Она не была уверена, что это именно колдовство. Но у неё получалось. Появление новых предметов явно было связано с усилиями её воли. Хотя что-то подсказывало: нельзя этим увлекаться. Может, просто потому, что глупо использовать такое удивительное явление для таких примитивных целей.
А может, Кристина уже тогда предчувствовала, что это – ловушка.
Но в среду её увезли к бабушке, пообещав забрать в субботу.
И значит, она никак не могла выйти в пятницу во двор и снова встретиться с Наткой.
Сопротивление было бесполезно. Аля и Светка пообещали Кристине всё потом рассказать.
Возле бабушкиного дома тоже был двор со старыми и седыми от летнего пуха тополями. Кристина любила этот двор. И название улицы ей нравилось: – Плющиха. Пух стелился по тротуарам Плющихи облачными дорожками. Мальчишки его поджигали, и из облачных тополиные дорожки становились огненными. Кристина зачарованно следила за этим превращением.

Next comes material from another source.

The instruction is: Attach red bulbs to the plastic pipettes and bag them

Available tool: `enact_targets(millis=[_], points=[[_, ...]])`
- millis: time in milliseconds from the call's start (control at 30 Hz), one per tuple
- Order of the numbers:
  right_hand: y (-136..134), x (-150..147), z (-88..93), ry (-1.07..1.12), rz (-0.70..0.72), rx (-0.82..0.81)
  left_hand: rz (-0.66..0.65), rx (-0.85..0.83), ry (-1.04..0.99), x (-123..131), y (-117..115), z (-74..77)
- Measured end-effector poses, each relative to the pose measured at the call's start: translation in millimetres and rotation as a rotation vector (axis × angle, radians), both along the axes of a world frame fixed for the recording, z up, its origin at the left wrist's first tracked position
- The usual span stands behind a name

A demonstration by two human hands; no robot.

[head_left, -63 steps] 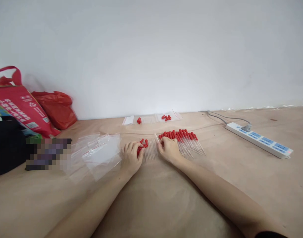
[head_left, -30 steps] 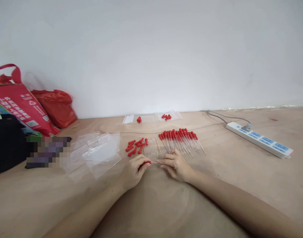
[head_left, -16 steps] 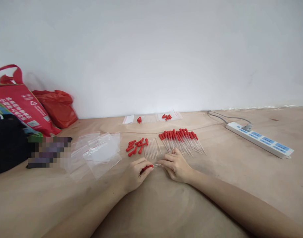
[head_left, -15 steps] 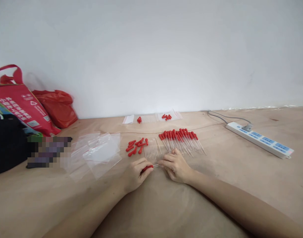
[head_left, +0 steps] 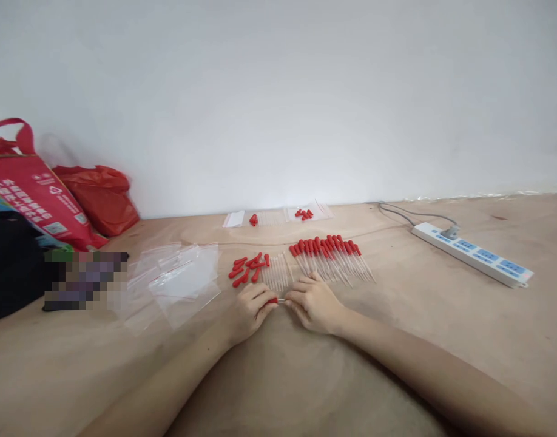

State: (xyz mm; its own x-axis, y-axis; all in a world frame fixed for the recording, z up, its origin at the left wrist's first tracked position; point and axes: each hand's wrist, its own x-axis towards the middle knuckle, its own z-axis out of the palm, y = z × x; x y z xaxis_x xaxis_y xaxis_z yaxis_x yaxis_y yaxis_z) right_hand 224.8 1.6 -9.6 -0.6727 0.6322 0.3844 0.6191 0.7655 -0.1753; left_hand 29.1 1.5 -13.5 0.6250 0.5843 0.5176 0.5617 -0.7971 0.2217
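Closed around a red rubber bulb (head_left: 272, 300), my left hand (head_left: 252, 309) hides most of it. My right hand (head_left: 315, 305) pinches a thin clear glass tube (head_left: 281, 300); a short length shows between the hands, meeting the bulb's open end. Just beyond my left hand lie several loose red bulbs (head_left: 249, 268). Beside them is a row of bare glass tubes (head_left: 275, 273). Past my right hand, several droppers (head_left: 333, 258) lie side by side, red bulbs pointing away from me.
Clear zip bags (head_left: 182, 279) lie to the left. Farther back are a bag with red bulbs (head_left: 321, 210) and more tubes (head_left: 270, 217) near the wall. A power strip (head_left: 472, 254) sits at right; a red shopping bag (head_left: 37, 188) and red plastic bag (head_left: 99, 197) stand at left.
My hands have drawn slightly closer together, and less of the glass tube and bulb shows between them. The whole view has shifted a little.
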Motion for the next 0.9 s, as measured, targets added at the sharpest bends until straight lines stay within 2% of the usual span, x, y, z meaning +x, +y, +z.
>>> enact_targets(millis=[100, 167, 267, 367, 500, 700, 900], points=[[2.7, 1.0, 12.3, -0.095, -0.076, -0.034, 0.053, 0.052, -0.044, -3.9, 6.9, 1.0], [11.0, 5.3, 17.3, -0.090, -0.171, -0.115, 0.156, 0.083, -0.072, -8.6, 11.1, 1.7], [32.7, 12.1, 19.0, 0.091, -0.360, -0.253, 0.370, 0.133, -0.107, -18.1, 18.7, 1.2], [55.1, 10.1, 16.6, 0.241, -0.503, -0.266, 0.518, 0.141, -0.113, -25.5, 26.2, -1.0], [69.7, -7.1, 11.2, 0.153, -0.588, -0.213, 0.543, 0.110, -0.109, -27.0, 29.6, -3.8], [72.3, -20.9, 4.3, -0.028, -0.624, -0.199, 0.540, 0.080, -0.094, -24.8, 27.3, -5.4], [71.0, -22.3, 8.2, -0.016, -0.632, -0.220, 0.640, 0.057, -0.023, -18.5, 37.1, 4.5]])
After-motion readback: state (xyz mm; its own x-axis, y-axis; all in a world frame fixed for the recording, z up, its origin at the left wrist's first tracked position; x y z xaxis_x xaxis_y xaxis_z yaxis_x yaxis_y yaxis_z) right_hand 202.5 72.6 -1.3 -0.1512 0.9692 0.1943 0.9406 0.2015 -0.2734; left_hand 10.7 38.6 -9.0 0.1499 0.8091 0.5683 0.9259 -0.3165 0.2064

– Бабушка, – спросила она как-то раз бабушку. – Ты ведь жила в деревне?
– Жила.
– У вас там колдовали?
– А как же!
– Расскажи.
Бабушка чистила яблоко, и яблочная кожура свисала кручёной змейкой. Она отложила нож, зачем-то надела очки и очень внимательно посмотрела на Кристину.
– А тебе зачем?
– Так, интересно…
– Интересно ей… Ладно, слушай. Деревня была под Полтавой – мужа моего, твоего дедушку, распределили туда из Москвы агрономом. Большая была деревня, но бедная. Немцы там в войну похозяйничали. Зато ворожили в той деревне все кому не лень! За покойным зорко приглядывали. Чтоб ничего не унесли – мыло, гвозди с гроба, волосы, ногти, воду, которой обмывали мертвеца. Всё это надобилось в обрядах колдовства. Иголка в дверях, дохлый голубь в сенях – обычные явления. Вечером хлеб, соль, спички – идут побираться, а одалживать нельзя. В рождественские праздники – коляды. Колядующие тоже пытались за чем-нибудь проникнуть в дом. У меня бдительность с тех пор, как у разведчика, – ничего никому вечером не дам! Если дашь – заколдуют, заморочат, приворожат, а то и порчу нашлют. Так-то вот!